> [Aim of the task]:
Take every line from the records below that includes the word "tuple".

%%

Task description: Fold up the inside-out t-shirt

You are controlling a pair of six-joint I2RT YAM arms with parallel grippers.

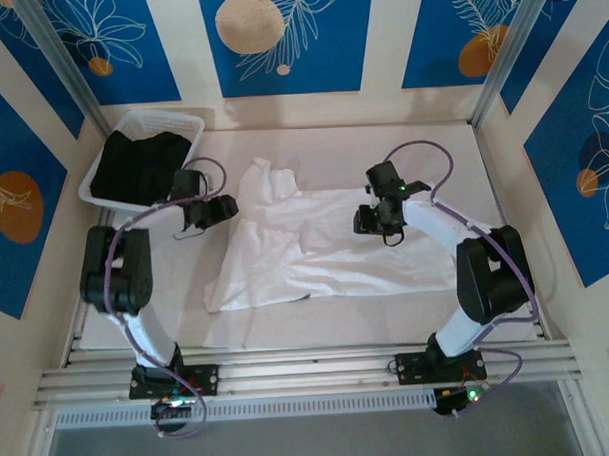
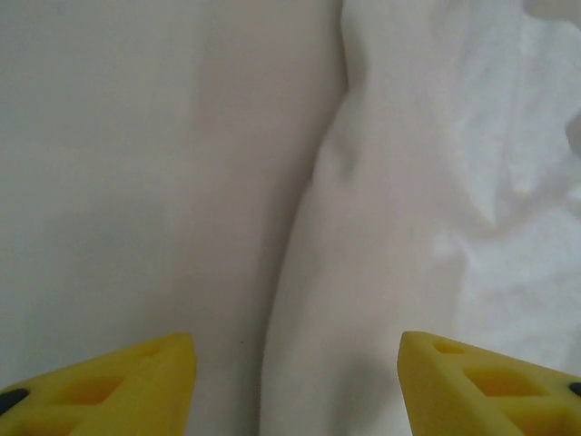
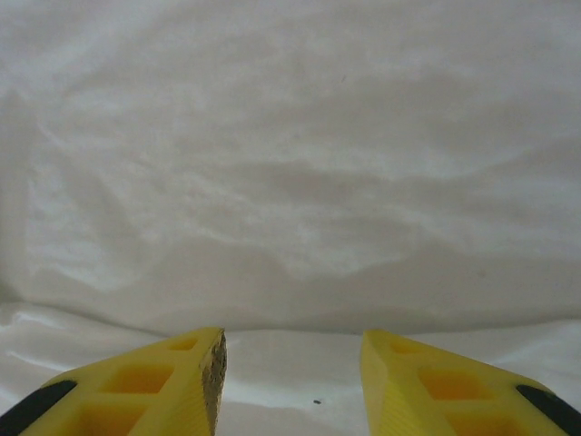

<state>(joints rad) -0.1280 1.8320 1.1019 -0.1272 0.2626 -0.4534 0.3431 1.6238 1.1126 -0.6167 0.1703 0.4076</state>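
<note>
— Left gripper (image 1: 220, 211) (image 2: 295, 350)?
— Spread wide, pinching nothing. Just ahead and to its right, the edge of the inside-out t-shirt (image 1: 285, 251) (image 2: 436, 227); bare table (image 1: 332, 147) to its left.
— Right gripper (image 1: 370, 222) (image 3: 292, 341)?
— Spread too, empty. Rumpled white shirt (image 3: 290, 182) straight ahead and under the fingers (image 3: 182, 372).

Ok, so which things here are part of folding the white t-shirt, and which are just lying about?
Part of the job:
- white t-shirt, lying rumpled between the arms
- left gripper, open
- right gripper, open

Just lying about:
- white basket, far left corner
- black garment, inside the basket
</note>
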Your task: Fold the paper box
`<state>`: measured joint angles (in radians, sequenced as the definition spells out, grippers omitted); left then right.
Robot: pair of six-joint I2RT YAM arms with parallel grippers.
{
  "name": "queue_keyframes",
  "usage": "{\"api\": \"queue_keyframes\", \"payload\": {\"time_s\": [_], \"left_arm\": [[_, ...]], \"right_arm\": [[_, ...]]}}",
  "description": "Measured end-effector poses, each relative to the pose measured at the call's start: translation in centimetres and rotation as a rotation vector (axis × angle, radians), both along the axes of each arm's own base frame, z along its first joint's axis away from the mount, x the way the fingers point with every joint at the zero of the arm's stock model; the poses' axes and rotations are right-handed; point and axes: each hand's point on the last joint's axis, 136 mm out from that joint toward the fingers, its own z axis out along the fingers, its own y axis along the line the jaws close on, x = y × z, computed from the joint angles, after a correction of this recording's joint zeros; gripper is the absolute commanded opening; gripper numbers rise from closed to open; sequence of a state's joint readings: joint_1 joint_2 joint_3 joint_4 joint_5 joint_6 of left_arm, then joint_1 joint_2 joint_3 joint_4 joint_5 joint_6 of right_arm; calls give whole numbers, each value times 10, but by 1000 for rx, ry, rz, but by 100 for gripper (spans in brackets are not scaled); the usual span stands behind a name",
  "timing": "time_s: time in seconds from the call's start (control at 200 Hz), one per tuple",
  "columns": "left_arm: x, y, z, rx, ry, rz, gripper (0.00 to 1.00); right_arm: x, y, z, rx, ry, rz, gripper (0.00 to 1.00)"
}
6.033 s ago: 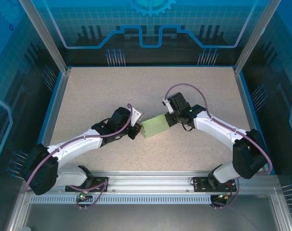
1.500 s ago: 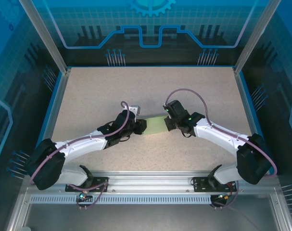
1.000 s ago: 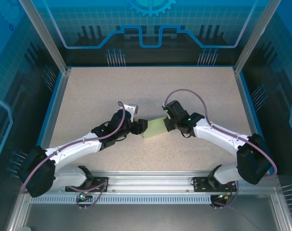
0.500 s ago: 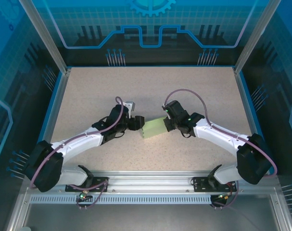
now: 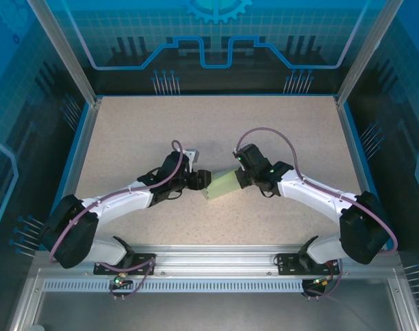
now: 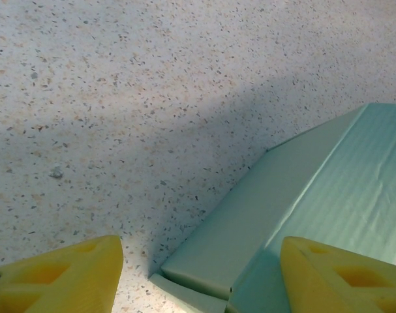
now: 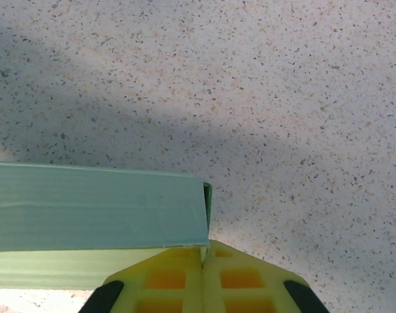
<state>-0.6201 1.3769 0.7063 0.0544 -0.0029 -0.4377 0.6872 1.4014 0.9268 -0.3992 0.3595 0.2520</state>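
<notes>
Matt cardboard paper box (image 6: pixel 341 189), speckled matt table (image 6: pixel 119 98), yellow plastic gripper fingers (image 6: pixel 60 274)

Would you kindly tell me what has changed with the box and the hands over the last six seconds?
The right hand came nearer and lower, bringing the paper box down from its raised tilt toward the table. The left hand, open, drew back half a second ago and has returned to the box's left end. The right hand has stayed shut on the box's right end.

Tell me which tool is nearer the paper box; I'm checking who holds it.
Right. The right tool is shut on the right end of the paper box; the left tool is open, straddling its left corner, contact unclear.
</notes>
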Motion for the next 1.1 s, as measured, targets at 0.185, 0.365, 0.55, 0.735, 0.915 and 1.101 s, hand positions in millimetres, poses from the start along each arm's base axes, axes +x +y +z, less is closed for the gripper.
{"api": "queue_keyframes", "payload": {"time_s": [0.185,0.365,0.55,0.735,0.915,1.101], "left_arm": [[1,-3,-2,5,-10,-3,66],[3,-5,-2,13,-25,-5,66],[2,-7,-1,17,-35,-16,66],[3,-9,-1,20,-36,-19,66],[3,-10,0,23,-40,-23,66],[3,-10,0,28,-42,-21,66]], "right_arm": [[-1,-4,-1,-19,0,-6,20],[-5,-7,2,-30,5,1,30],[-9,-7,9,-22,10,18,36],[-13,-7,26,-2,-4,40,41],[-12,-3,46,69,-8,71,47],[9,-14,53,204,39,46,49]]}}
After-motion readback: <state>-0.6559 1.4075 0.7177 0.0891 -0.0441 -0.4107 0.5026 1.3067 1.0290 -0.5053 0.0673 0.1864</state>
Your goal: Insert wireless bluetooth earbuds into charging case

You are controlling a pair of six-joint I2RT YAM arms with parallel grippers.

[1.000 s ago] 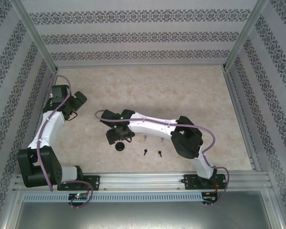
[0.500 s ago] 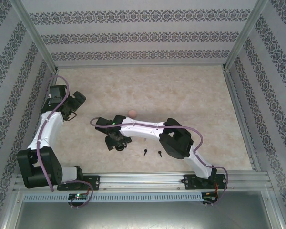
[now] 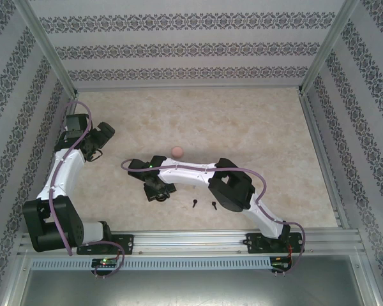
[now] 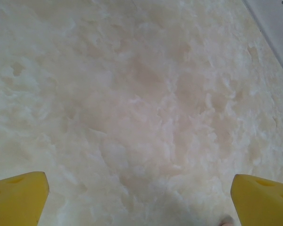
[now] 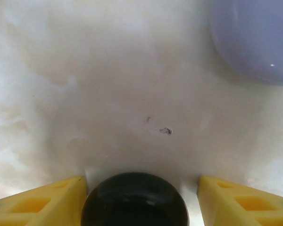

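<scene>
- My right pincer stands open around the black case at bottom centre, not clamped.
- Lilac case upper right; bare table between.
- My left pincer is wide open and empty.

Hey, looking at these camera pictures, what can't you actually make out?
Black case: right wrist view, cut off by the bottom edge. Whether the right gripper is clamping it cannot be told.
Lilac case: same view, blurred and cut off by the top and right edges. Its lid state is unclear.
Black earbuds: top view, too small to tell stem from tip.
</scene>
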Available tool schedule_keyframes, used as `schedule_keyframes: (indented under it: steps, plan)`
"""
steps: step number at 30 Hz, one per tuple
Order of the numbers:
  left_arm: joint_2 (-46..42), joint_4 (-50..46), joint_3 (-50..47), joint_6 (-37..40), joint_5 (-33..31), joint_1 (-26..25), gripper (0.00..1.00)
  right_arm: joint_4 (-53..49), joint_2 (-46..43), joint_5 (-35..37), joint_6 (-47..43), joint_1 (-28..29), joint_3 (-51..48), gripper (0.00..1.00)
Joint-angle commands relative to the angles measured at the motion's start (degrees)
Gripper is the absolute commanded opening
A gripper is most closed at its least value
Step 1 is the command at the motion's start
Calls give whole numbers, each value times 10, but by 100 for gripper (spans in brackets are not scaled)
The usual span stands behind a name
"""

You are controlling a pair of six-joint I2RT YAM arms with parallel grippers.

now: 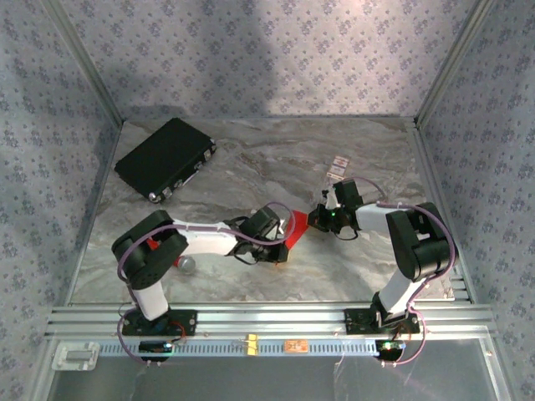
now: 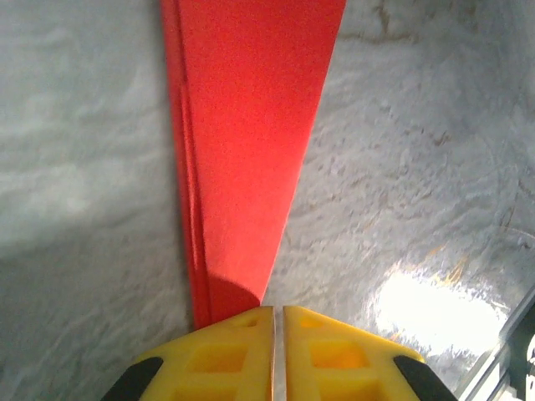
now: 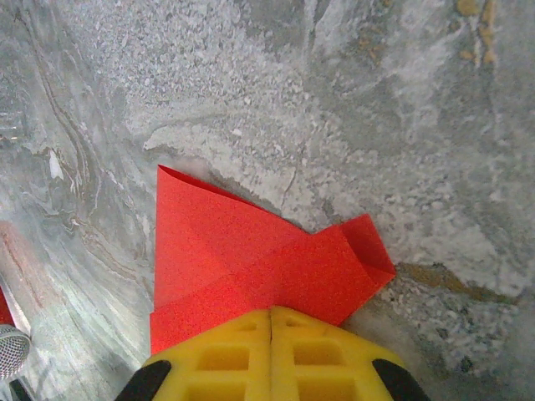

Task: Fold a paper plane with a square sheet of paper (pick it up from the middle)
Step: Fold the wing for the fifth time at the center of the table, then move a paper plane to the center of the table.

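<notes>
- The black case point(image 1: 167, 159) sits closed on the surface point(image 1: 251, 167), so you can't see what's inside.
- The square sheet of paper point(image 1: 294, 230) is creased down to a narrow red wedge. It is well apart from the black case, to its near right.
- Your left claw point(image 2: 278, 322) pinches the sheet's narrow end, on the side toward the case.
- Your right claw point(image 3: 269, 322) is pressed together on the opposite edge, on the side away from the case.
- Two small cards point(image 1: 337, 167) lie right of the case, well apart from it. The print is too small to read.
</notes>
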Motion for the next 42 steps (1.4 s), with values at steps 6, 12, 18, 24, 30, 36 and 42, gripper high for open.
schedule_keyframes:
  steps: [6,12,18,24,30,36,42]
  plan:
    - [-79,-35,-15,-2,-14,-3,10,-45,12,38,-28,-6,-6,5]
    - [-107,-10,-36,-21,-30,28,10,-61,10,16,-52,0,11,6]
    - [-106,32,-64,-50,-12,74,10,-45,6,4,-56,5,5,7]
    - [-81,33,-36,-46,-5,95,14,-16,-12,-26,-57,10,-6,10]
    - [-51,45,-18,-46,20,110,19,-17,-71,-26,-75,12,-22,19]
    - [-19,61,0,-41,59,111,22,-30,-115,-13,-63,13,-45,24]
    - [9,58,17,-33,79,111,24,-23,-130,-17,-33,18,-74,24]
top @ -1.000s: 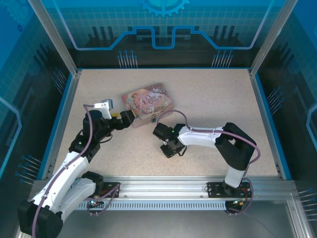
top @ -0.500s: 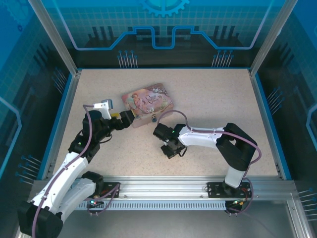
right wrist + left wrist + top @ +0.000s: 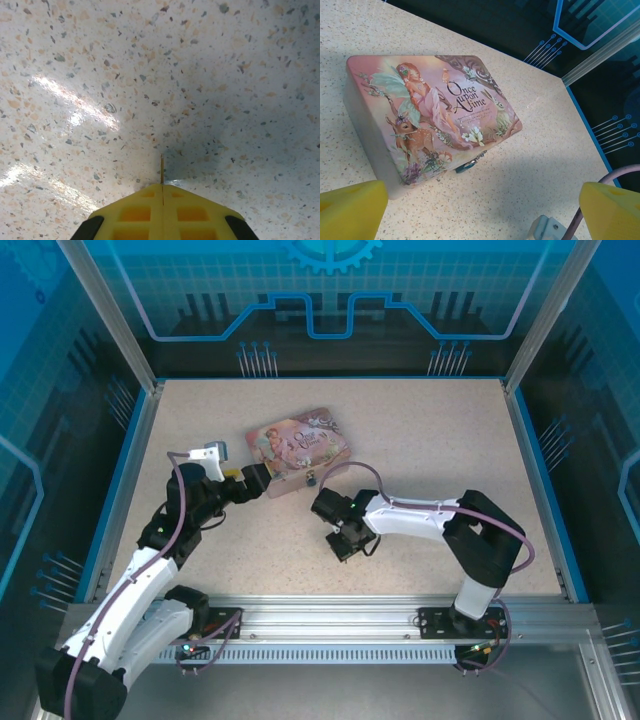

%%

> [Your solution]:
  "timing": "time_s: time in seconds from the call's start (control at 200 Hz), one per tuple",
steps: step number at 30 Hz, one per tuple

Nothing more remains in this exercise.